Euro-Gipfel Die wichtigsten Fakten zum Griechenland-Paket

Die Euro-Staaten haben sich auf ein zweites Rettungspaket für Griechenland geeinigt. Private Gläubiger beteiligen sich mit Milliardenbeiträgen, insgesamt wird die Hilfe mehr als verdoppelt. Die wichtigsten Details zum Beschluss der 17 Euro-Staaten im Überblick.

Präsident Sarkozy, IWF-Chefin Lagarde, Kanzlerin Merkel: Beschränkter Zahlungsausfall
dapd

Präsident Sarkozy, IWF-Chefin Lagarde, Kanzlerin Merkel: Beschränkter Zahlungsausfall


Berlin/Athen - Im Kampf gegen einen Staatsbankrott Griechenlands haben die Euro-Länder zum zweiten Mal ein milliardenschweres Rettungspaket aufgelegt. Erstmals sollen auch die privaten Gläubiger die Bewältigung der Schuldenkrise mitfinanzieren. Die wichtigsten Punkte sind:

  • Das krisengeschüttelte Griechenland bekommt ein neues Hilfspaket von Eurostaaten und Internationalem Währungsfonds (IWF) im Umfang von 109 Milliarden Euro.
  • Zum ersten Mal ziehen Banken und Versicherungen mit, zunächst mit einem eigenen Beitrag von zusätzlich 37 Milliarden Euro.
  • Damit summieren sich die seit dem vorigen Jahr eingeräumten internationalen Hilfen auf insgesamt knapp 260 Milliarden Euro.

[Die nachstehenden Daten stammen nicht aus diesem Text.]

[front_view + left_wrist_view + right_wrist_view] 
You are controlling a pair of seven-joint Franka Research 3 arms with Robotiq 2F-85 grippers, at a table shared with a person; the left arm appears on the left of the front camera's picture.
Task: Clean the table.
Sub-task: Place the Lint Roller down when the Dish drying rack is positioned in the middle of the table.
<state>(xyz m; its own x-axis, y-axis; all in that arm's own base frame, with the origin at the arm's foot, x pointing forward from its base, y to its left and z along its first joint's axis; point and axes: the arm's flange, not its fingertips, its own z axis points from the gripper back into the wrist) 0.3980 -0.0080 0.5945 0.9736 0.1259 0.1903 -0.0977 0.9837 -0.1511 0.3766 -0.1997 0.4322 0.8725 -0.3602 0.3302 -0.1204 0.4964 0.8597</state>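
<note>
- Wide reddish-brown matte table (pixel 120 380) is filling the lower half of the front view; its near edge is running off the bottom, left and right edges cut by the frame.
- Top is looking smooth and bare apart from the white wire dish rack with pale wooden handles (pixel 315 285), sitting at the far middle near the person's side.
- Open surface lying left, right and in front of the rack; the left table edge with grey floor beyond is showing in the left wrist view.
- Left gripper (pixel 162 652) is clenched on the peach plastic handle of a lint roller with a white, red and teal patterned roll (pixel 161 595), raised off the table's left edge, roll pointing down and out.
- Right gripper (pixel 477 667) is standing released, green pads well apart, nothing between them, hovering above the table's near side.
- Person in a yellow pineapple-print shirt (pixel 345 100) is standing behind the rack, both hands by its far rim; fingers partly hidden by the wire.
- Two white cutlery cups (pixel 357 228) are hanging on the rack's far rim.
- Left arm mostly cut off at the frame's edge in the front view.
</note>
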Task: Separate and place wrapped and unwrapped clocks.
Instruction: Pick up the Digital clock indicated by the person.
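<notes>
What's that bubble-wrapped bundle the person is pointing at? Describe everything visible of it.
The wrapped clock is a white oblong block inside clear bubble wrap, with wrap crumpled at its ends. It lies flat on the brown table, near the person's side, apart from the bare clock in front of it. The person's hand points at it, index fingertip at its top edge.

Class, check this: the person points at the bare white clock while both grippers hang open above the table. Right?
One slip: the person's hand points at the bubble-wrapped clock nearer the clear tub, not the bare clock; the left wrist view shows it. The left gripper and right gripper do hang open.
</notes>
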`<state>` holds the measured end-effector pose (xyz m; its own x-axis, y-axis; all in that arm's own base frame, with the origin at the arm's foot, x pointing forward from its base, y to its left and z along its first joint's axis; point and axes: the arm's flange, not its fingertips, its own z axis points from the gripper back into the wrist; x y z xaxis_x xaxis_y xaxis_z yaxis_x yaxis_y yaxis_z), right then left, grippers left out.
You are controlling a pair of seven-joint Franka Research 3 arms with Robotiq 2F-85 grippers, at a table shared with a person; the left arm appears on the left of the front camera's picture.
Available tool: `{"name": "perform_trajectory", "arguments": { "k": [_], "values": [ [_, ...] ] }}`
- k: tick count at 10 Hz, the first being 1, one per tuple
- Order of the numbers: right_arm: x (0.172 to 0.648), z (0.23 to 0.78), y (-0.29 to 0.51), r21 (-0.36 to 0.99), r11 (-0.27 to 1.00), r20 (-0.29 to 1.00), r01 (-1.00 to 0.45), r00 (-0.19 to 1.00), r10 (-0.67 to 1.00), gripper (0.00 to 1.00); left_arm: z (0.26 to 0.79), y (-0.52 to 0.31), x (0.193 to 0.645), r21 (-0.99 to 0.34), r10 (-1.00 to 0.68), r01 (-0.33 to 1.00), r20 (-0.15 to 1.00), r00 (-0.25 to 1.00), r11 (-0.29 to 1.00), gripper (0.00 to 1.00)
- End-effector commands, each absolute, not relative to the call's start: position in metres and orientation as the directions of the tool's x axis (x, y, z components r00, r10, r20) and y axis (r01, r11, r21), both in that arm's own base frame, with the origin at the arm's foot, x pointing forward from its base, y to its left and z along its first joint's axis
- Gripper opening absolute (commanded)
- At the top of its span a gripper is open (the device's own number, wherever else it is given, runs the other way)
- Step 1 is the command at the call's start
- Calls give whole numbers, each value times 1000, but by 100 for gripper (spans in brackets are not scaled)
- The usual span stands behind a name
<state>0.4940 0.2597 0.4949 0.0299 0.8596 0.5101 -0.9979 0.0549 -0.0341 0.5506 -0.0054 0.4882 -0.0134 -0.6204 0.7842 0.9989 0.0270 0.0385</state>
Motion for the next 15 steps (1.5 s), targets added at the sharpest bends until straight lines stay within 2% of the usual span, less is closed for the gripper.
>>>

Giechenland war bereits 2010 mit internationalen Kreditzusagen von 110 Milliarden Euro vor der Pleite bewahrt worden. Davon stehen noch 45 Milliarden Euro aus. Dieses Paket reicht aber nicht mehr aus. Inzwischen hängen auch Portugal und Irland am internationalen Finanztropf; Italien und Spanien gelten als potentielle Kandidaten. Um die Märkte zu beruhigen wurden weitere Vorkehrungen getroffen:

  • Laut Abschlusserklärung des Gipfels kann die Beteiligung des Privatsektors auf bis zu 50 Milliarden Euro steigen. Für den Zeitraum bis 2019, also bis weit nach Ablauf des Programms, werde der Anteil der Banken und Versicherungen etwa 106 Milliarden Euro erreichen.
  • Um die wirtschaftliche Erholung Griechenlands zu unterstützen, will die EU die für Athen vorgesehenen Zuschüsse für schwache Regionen neu verteilen. Griechenlands Premier Giorgos Papandreou nennt dies "eine Art Marshall-Plan".
  • Die von Frankreich favorisierte Bankenabgabe ist vom Tisch.
  • Die Staats- und Regierungschefs wollen jenseits der Hilfe für Griechenland vor allem verhindern, dass sich die Krise zu einem nicht mehr beherrschbaren Flächenbrand auswächst. Der europäische Krisenfonds für finanzschwache Eurostaaten EFSF soll daher schon vorbeugend Geld bereitstellen, falls Euro-Länder in Gefahr geraten. Eine Aufstockung des EFSF soll es nicht geben.
  • Damit Athen seine Kredite leichter zurückzahlen kann, sinken wohl die Zinsen, und die Laufzeiten werden verlängert. Das von der Pleite bedrohte Griechenland werde vom Krisenfonds EFSF mit frischem Geld zu niedrigen Zinsen versorgt werden. Der Zinssatz soll sich auf rund 3,5 Prozent belaufen, heißt es in dem Papier. Die Laufzeiten der Kredite sollen von bisher siebeneinhalb auf mindestens 15 Jahre und bis zu 30 Jahre gestreckt werden.
  • Auch für Portugal und Irland, die ebenfalls von milliardenschweren Hilfsprogramm der Partner profitieren, sollen die Zinsen sinken. Der EFSF wird somit zum Ankauf von Staatsanleihen genutzt - aber nur unter strikten Bedingungen. Dies war von deutscher Seite bislang kritisch gesehen worden. Der EFSF wurde ursprünglich als Feuerwehr geschaffen, um Staaten vor der Pleite zu bewahren - wie bisher Irland und Portugal.

Zur Griechenland-Rettung brechen die Staaten ein Tabu: Sie akzeptieren den vorübergehenden Zahlungsausfall Griechenlands. Denn die Einbeziehung privater Gläubiger würde dazu führen, dass die Ratingagenturen Griechenland für "teilweise zahlungsunfähig" erklären würden. Das wird aber erst zu einem späteren Termin passieren. Der "Zahlungsausfall" soll auf wenige Tage beschränkt werden.